Count calories ! Keep tracking! I am not saying do this out of obsession but if you never did you should try to at least get familiar with foods and see how much they are calories wise. You'll be surprised tho , this will help you make fast progress
Calculate your TDEE OR bmr and say what you need based on activity, you can reduce more but do not go under bmr it's really not sustainable and you won't be able to move much
Be patient: every body is different so if you know you will stop trying to lose weight when you don't see progress just don't see your weight or don't look in the mirror , eventually your clothes will get loose and you will notice and that'll keep you going !
It's a lifestyle: the mentality of eating junk as a normal day food and healthy food as a special event such as a diet is dead now. Junk food is not gonna help you in any way long term so take care of yourself and create a healthy routine it's your body ! Wake up !

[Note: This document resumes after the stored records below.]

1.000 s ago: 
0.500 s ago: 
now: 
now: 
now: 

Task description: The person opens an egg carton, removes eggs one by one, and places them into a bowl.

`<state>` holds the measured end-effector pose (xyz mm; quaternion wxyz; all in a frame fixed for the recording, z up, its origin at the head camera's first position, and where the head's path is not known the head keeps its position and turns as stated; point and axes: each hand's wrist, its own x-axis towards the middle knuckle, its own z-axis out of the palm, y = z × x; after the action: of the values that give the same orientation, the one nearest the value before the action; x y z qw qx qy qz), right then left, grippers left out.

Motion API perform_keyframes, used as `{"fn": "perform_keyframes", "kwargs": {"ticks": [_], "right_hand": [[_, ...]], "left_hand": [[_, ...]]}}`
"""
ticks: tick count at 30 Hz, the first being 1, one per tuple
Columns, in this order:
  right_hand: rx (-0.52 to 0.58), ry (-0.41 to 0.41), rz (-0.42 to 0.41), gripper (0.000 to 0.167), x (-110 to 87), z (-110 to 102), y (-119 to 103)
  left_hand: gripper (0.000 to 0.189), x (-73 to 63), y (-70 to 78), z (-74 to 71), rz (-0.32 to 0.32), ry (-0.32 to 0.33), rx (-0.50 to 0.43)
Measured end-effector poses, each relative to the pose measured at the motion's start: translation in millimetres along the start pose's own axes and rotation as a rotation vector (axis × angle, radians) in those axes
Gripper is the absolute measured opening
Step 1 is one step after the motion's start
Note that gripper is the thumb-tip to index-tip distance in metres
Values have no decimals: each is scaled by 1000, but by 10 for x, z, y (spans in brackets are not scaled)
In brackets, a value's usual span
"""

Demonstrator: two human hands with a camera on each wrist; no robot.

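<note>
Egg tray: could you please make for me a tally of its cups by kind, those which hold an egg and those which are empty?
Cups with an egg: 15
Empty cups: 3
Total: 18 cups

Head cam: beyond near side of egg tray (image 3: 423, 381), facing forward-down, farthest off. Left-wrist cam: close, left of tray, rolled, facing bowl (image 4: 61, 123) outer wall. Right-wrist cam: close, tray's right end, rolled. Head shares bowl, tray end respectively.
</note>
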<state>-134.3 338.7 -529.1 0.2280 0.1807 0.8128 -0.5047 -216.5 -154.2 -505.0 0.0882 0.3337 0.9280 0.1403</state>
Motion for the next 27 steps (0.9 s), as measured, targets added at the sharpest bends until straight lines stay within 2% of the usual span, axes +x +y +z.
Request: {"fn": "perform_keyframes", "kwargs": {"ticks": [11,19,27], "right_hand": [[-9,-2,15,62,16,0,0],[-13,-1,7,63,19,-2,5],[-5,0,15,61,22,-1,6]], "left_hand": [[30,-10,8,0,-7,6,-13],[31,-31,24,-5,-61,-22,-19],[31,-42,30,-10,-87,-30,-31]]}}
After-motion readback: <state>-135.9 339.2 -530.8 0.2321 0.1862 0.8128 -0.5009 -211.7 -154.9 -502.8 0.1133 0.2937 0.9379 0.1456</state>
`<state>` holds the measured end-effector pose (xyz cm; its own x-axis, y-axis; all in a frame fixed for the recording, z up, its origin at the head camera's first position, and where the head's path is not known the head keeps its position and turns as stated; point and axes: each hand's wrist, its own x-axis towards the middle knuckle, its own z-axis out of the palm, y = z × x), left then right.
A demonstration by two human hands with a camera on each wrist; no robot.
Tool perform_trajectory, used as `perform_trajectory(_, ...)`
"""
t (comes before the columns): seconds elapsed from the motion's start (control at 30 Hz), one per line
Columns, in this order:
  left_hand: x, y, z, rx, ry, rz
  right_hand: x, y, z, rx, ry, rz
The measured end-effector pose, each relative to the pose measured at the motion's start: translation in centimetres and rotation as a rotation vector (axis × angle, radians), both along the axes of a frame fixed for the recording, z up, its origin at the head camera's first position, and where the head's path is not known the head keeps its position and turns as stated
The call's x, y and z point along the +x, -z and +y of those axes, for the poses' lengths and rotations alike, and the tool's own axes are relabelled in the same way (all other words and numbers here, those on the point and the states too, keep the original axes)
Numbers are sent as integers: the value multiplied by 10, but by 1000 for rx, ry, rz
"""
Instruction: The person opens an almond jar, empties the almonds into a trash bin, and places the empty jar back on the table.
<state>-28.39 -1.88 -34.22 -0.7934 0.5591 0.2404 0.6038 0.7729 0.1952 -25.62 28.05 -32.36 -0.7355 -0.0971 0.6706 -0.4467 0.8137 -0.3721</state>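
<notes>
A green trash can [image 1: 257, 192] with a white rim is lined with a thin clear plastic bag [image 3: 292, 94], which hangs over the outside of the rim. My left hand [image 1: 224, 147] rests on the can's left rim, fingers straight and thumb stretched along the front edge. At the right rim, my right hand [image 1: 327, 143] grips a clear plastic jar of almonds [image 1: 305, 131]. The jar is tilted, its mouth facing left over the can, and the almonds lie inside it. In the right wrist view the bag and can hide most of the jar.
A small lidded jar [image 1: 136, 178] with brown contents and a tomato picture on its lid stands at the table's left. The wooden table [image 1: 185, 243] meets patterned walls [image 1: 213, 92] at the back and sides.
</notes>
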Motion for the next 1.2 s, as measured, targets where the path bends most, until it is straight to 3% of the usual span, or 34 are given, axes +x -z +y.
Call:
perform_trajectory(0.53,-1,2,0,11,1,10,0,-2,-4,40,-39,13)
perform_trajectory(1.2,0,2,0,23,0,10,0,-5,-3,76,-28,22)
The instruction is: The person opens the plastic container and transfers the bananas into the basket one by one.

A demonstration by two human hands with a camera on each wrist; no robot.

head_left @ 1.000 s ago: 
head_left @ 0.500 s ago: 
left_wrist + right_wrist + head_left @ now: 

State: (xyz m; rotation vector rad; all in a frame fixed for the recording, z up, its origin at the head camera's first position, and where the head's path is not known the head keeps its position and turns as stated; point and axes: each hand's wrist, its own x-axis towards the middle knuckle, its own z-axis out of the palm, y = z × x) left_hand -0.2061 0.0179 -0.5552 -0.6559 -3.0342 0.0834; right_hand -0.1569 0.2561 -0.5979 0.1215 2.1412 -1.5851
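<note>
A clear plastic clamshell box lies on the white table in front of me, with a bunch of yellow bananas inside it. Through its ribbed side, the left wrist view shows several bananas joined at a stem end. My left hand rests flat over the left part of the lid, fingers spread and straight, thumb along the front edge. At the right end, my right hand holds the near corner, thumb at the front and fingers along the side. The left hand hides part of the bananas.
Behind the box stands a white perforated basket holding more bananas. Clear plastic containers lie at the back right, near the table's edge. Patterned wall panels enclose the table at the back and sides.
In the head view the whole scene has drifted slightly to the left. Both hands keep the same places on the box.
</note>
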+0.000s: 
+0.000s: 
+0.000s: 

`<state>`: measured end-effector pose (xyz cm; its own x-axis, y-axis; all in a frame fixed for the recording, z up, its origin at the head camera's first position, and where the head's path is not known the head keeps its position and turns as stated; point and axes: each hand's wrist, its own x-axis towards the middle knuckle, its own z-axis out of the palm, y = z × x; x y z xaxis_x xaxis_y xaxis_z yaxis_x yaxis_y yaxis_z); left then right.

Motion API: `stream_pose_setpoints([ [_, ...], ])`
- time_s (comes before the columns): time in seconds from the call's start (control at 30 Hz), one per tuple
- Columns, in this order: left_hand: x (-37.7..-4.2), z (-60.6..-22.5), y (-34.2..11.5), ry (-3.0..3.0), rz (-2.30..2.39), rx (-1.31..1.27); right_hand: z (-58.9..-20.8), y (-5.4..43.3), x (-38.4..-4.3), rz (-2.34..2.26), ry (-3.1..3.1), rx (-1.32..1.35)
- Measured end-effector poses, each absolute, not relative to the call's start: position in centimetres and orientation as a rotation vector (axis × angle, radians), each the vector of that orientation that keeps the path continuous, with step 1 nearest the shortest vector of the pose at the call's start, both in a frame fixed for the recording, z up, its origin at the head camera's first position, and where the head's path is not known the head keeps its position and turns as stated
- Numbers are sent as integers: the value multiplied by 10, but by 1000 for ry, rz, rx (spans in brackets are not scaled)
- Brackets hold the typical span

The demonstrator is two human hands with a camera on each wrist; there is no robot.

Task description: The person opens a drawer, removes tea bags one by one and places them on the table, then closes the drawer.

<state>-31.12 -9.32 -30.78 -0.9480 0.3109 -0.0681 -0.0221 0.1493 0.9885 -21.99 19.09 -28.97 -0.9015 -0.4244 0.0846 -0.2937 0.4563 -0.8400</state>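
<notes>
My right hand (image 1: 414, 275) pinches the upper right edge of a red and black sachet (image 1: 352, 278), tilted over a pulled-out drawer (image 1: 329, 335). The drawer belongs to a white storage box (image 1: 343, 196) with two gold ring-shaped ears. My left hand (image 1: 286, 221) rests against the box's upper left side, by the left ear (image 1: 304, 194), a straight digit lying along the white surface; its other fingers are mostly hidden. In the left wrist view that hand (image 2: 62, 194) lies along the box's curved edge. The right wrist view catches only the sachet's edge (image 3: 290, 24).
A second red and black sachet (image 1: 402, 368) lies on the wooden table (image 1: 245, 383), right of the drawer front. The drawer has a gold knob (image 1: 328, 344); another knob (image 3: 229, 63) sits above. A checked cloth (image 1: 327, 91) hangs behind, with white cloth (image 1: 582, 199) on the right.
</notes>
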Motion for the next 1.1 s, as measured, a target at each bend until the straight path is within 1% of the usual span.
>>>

String mindset: you have to believe in yourself and always have a vision , keep that healthy skinny/fit/ whatever version you want in your head and it will keep you going
Fuxk motivation : again you do this out if discipline don't follow your feelings!
Subliminals : listen to weight loss subliminals they do help . I have a YouTube channel myself dedicated for that so if you want to check it out its in my bio ( I'm just trying to help if you don't want to that's totally fine the other tips help as well)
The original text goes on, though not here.